Some reflections on teaching frequentist statistics at ESSLLI 2015
[This article was first published on Shravan Vasishth's Slog (Statistics blog), and kindly contributed to R-bloggers]. (You can report issue about the content on this page here)
Want to share your content on R-bloggers? click here if you have a blog, or here if you don't.
I spent the last two weeks teaching frequentist and Bayesian statistics at the European Summer School in Logic, Language, and Information (ESSLLI) in Barcelona, at the beautiful and centrally located Pompeu Fabra University. The course web page for the first week is here, and the web page for the second course is here. (NOTE: Uni Potsdam servers are currently down, but will go up soon, hopefully; that’s where all the course materials are).Want to share your content on R-bloggers? click here if you have a blog, or here if you don't.
All materials are available on github, see here.
The frequentist course went well, but the Bayesian course was a bit unsatisfactory; perhaps my greater experience in teaching the frequentist stuff played a role (I have only taught Bayes for three years). I’ve been writing and rewriting my slides and notes for frequentist methods since 2002, and it is only now that I can present the basic ideas in five 90 minute lectures; with Bayes, the presentation is more involved and I need to plan more carefully, interspersing on-the-spot exercises to solidify ideas. I will comment on the Bayesian Data Analysis course in a subsequent post.

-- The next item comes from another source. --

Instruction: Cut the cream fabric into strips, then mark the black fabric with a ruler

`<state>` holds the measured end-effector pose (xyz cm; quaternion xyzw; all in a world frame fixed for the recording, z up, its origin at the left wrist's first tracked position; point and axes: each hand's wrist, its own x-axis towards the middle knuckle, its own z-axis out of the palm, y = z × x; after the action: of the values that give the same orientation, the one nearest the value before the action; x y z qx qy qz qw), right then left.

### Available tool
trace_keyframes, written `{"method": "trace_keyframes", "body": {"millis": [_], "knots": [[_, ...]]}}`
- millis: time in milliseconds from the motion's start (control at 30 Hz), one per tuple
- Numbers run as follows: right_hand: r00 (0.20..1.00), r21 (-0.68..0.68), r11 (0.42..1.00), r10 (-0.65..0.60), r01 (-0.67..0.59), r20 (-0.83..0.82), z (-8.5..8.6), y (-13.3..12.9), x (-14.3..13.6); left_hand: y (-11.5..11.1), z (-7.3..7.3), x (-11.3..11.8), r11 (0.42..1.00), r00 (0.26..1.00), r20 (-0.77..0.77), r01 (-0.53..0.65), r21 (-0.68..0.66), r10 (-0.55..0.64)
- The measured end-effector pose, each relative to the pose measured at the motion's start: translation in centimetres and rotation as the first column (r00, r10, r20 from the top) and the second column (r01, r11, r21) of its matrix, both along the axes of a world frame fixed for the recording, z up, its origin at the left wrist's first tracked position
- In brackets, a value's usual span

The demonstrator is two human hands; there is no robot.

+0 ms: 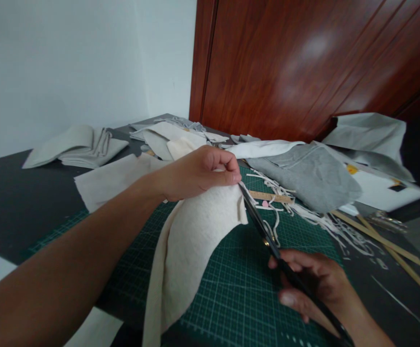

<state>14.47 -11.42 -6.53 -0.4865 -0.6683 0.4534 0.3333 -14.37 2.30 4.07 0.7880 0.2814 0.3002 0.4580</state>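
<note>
A cream piece of cloth [198, 241] hangs over the green cutting mat [238, 289], pinched at its top right corner between the thumb and fingers of my left hand [213, 171]. Black scissors [273, 246] lie slanted in my right hand [314, 284], whose fingers are around the handles. The tips of the scissors meet the cloth's right edge, just beside my left fingertips. Whether the blades are parted is hard to tell. Part of the handles is hidden by my right fingers.
Folded grey-white cloth [83, 147] lies at the left back. Behind the mat are more fabrics and a large grey cloth [304, 176]. Thin white strips [325, 221], a short wooden ruler [271, 196] and long yellowish rulers [379, 238] lie at the right.
</note>
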Motion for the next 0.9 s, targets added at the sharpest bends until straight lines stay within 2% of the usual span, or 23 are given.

The first week (five 90 minute lectures) covered the basic concepts in frequentist methods. The audience was amazing; I wish I always had students like these in my classes. They were attentive, and anticipated each subsequent development. This was the typical ESSLLI crowd, and this is why teaching at ESSLLI is so satisfying. There were also several senior scientists in the class, so hopefully they will go back and correct the misunderstandings among their students about what all this Null Hypothesis Significance Testing stuff gives you (short answer: it answers *a* question very well, but it’s the wrong question, nothing that is relevant to your research question).
I won’t try to summarize my course, because the web page is online and you can also do exercises on datacamp to check your understanding of statistics (see here). You get immediate feedback on your solution. NOTE: the Potsdam server seems to be down (the sys admin is on holiday, and when he goes away, everything immediately breaks down, regular as clockwork).
Stepping away from the technical details, I tried to make three broad points:
First, I spent a lot of time trying to clarify what a p-value is and isn’t, focusing particularly on the issue of Type S and Type M errors, which Gelman and Carlin have discussed in their excellent paper.
Here is the way that I visualized the problems of Type S and Type M errors:
What we see here is repeated samples from a Normal distribution with true mean 15 and a typical standard deviation seen in psycholinguistic studies (see slide 42 of my slides for lecture2). The horizontal red line marks the 20% power line; most psycholinguistic studies fall below that line in terms of power. The dramatic consequence of this low power is the hugely exaggerated effects (which tend to get published in major journals because they also have low p-values) and the remarkable proportion of cases where the sample mean is on the wrong side of the true value 15. So, you are roughly equally likely to get a significant effect with a sample mean smaller to much smaller than the true mean, or larger and much larger than the true mean. With low power, regardless of whether you get a significant result or not, if power is low, and it is in most studies I see in journals, you are just farting in a puddle.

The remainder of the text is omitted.